Antiglaucoma agent. Bimatoprost is a synthetic prostamide structurally related to prostaglandin F2α that does not act through known prostaglandin receptors. Bimatoprost selectively mimics the effects of a recently discovered biosynthetic substance, the prostamides. However, the structure of prostamide receptors has not yet been identified.

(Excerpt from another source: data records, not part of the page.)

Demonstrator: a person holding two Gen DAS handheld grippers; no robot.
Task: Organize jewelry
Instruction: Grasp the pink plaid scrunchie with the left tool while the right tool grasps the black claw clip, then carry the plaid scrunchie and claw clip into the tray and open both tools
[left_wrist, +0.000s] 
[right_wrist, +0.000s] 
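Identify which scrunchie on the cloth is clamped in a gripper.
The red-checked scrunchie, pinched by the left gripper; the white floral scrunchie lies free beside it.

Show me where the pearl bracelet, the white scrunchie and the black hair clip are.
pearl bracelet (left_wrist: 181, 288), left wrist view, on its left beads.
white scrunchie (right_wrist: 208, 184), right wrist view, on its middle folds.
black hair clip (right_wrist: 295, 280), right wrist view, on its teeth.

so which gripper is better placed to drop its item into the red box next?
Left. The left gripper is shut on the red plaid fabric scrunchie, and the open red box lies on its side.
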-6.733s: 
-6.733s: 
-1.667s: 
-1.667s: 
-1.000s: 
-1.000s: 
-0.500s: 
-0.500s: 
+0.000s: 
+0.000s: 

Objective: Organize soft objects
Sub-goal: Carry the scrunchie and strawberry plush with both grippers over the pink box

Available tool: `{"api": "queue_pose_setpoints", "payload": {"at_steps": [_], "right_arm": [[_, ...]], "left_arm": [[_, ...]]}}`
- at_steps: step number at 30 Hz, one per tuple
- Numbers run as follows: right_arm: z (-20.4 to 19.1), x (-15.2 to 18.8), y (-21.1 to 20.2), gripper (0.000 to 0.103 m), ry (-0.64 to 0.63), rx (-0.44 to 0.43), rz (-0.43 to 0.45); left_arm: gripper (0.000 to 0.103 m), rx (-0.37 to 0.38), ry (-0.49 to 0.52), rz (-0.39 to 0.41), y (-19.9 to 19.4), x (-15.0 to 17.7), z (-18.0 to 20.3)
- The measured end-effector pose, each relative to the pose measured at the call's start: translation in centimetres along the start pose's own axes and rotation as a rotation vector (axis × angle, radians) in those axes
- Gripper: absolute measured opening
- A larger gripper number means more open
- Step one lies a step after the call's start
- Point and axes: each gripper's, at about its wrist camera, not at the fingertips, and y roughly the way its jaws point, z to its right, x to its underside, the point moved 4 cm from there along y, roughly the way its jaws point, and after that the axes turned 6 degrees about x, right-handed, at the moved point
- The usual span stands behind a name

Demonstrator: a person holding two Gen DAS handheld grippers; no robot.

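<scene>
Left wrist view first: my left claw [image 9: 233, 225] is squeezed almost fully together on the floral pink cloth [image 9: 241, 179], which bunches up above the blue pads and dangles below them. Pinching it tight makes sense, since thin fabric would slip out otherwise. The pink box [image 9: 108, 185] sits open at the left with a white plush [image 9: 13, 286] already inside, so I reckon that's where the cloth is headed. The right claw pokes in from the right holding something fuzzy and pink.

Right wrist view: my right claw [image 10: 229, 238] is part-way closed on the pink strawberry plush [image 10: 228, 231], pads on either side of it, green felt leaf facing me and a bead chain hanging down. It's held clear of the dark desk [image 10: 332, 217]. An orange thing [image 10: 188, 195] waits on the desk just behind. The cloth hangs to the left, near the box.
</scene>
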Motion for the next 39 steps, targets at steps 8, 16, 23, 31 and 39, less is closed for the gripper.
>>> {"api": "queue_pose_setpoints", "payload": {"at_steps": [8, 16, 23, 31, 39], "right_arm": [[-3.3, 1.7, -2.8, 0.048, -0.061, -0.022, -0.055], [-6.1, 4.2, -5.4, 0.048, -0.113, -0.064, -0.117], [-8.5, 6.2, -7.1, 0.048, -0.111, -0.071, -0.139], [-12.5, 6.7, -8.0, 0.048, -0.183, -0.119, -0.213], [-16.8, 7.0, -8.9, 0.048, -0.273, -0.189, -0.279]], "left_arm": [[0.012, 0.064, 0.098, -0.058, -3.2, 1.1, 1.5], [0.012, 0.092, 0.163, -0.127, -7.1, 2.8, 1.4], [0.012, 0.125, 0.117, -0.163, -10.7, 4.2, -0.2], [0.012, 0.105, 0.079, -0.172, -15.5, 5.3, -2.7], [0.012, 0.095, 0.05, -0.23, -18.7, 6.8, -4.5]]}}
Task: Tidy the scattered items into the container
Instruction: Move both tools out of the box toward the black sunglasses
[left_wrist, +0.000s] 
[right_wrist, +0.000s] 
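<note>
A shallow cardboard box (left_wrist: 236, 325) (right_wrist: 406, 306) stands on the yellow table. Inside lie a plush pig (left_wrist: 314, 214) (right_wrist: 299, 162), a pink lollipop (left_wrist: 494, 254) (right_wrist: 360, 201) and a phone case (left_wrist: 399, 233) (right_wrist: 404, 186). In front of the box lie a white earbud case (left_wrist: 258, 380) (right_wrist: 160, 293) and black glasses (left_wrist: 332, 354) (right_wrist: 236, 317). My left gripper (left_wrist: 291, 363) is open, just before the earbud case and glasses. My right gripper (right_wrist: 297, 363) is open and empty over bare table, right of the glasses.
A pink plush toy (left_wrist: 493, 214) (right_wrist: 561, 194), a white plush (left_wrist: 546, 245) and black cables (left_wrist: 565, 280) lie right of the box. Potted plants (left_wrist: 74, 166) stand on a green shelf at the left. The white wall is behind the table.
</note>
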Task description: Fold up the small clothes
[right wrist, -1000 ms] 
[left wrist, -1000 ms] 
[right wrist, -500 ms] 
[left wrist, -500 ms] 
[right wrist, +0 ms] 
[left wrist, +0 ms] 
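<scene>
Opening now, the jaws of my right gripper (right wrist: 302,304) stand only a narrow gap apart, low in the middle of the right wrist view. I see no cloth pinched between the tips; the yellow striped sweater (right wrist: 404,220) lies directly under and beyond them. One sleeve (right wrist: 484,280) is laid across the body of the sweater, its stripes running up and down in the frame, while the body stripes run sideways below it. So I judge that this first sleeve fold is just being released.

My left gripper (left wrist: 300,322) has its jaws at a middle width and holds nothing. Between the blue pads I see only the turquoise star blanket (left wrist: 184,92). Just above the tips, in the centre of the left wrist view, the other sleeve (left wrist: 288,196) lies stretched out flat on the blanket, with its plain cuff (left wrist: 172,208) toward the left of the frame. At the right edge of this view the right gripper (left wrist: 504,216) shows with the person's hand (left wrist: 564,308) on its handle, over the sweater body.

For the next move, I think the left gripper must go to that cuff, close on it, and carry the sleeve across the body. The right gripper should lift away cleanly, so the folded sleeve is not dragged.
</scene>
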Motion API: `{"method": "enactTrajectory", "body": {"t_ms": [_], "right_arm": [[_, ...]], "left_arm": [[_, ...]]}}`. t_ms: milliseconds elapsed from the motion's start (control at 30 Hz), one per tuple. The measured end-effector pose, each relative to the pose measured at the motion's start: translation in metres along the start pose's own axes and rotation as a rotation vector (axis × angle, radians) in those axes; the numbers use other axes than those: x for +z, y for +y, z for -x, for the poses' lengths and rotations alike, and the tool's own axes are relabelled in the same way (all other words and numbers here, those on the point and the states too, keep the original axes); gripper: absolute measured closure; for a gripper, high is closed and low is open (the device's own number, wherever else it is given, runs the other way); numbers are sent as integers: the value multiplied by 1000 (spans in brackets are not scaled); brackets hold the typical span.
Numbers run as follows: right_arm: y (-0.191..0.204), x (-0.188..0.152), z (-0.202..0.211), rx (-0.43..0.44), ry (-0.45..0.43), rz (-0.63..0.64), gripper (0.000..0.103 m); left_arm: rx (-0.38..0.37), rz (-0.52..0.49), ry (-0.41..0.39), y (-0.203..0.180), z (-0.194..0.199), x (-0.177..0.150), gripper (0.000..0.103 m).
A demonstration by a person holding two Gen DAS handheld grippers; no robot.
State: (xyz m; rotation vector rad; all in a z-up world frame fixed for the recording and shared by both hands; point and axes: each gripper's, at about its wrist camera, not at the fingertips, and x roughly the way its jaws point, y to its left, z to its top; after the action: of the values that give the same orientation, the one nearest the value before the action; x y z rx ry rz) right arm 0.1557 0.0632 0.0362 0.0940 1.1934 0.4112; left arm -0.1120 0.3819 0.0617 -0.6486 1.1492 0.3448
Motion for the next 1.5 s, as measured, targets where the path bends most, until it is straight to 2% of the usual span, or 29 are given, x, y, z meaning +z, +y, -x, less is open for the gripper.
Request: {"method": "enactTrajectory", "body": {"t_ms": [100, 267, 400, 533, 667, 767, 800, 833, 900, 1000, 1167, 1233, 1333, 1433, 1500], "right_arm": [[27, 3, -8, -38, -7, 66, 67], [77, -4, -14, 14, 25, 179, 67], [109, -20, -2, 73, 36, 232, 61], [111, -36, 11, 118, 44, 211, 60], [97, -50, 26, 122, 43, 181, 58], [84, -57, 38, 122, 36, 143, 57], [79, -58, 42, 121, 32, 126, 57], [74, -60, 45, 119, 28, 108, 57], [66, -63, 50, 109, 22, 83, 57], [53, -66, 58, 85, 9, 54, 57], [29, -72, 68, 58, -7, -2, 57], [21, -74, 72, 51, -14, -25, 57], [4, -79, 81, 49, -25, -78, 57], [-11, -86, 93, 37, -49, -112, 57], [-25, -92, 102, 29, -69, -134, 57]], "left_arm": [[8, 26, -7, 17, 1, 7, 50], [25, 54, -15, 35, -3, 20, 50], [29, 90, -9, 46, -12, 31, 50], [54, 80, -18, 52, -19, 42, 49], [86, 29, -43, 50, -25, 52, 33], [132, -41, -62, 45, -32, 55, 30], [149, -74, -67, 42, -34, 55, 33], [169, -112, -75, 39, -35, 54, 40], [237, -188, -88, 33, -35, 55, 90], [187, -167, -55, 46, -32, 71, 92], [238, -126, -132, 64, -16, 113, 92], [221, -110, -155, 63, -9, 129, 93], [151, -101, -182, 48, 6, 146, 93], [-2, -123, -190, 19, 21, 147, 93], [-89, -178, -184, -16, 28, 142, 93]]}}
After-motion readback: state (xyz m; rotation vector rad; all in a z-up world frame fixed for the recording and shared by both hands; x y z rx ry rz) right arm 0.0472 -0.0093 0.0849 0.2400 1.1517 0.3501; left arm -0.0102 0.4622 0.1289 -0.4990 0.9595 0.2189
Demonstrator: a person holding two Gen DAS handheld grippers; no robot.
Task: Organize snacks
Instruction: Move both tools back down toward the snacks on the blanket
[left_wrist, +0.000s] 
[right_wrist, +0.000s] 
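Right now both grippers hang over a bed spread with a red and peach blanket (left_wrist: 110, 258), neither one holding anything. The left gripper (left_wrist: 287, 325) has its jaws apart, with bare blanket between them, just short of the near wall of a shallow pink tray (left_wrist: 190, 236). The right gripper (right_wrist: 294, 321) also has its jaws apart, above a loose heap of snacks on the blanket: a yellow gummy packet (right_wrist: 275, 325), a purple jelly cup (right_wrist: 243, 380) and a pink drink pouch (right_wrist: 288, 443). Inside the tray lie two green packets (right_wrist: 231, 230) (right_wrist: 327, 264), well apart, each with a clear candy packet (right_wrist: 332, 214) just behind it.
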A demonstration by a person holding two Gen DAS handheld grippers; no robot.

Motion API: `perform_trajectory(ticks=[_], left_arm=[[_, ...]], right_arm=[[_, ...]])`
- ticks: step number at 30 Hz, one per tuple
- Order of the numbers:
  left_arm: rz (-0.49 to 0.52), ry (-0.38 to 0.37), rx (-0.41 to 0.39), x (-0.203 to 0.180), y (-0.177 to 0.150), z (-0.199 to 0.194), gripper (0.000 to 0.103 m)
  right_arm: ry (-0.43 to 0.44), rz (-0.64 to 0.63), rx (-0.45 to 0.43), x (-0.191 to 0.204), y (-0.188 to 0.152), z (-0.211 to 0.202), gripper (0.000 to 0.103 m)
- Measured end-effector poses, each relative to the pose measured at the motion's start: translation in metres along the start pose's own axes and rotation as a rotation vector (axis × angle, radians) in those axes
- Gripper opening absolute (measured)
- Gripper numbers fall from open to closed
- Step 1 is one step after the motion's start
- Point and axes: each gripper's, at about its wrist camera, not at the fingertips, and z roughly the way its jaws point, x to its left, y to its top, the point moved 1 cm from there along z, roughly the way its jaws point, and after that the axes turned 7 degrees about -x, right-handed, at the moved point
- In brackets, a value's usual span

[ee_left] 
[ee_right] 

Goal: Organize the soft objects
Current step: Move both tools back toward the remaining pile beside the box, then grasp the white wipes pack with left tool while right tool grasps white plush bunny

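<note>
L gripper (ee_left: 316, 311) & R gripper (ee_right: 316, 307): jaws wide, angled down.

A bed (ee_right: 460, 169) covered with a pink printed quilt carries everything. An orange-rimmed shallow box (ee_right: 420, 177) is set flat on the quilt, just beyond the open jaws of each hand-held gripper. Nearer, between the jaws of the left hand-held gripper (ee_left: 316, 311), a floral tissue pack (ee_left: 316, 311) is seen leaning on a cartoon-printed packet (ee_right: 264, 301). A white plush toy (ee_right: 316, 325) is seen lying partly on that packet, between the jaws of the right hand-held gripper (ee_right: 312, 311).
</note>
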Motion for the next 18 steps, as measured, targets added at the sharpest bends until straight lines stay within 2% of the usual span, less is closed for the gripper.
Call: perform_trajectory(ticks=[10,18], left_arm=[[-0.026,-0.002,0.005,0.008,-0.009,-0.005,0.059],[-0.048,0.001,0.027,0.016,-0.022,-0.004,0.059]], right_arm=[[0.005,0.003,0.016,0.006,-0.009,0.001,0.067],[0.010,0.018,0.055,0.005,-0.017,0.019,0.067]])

Buy LUMIGAN (BIMATOPROST) online without prescription
Buy LUMIGAN (BIMATOPROST) online without prescription

pharmacokinetics

Bimatoprost penetrates well into the human cornea and sclera in vitro. After instillation by adults, the systemic exposure of bimatoprost is very low, no accumulation of the active substance was observed. After the introduction of one drop of the drug into both eyes 1 time / day for 2 weeks, the concentration in the blood reached a maximum 10 minutes after the dose, and within 1.5 hours this indicator was below the level of detection (0.025 ng/ml). The mean values of Cmax and AUC0-24 h were approximately the same on days 7 and 14: approximately 0.08 ng/mL and 0.09 ng × h/mL, respectively, indicating that the bimatoprost Css was reached. within 1 week of instillation. Bimatoprost is sparingly distributed to body tissues, and the Vd at steady state is 0.67 l/kg. In human blood, bimatoprost is found mainly in plasma. Plasma protein binding of bimatoprost is about 88%. Bimatoprost reaches the systemic circulation mainly unchanged. Then there is oxidation, N-desethylation and glucuronidation with the formation of a series of metabolites.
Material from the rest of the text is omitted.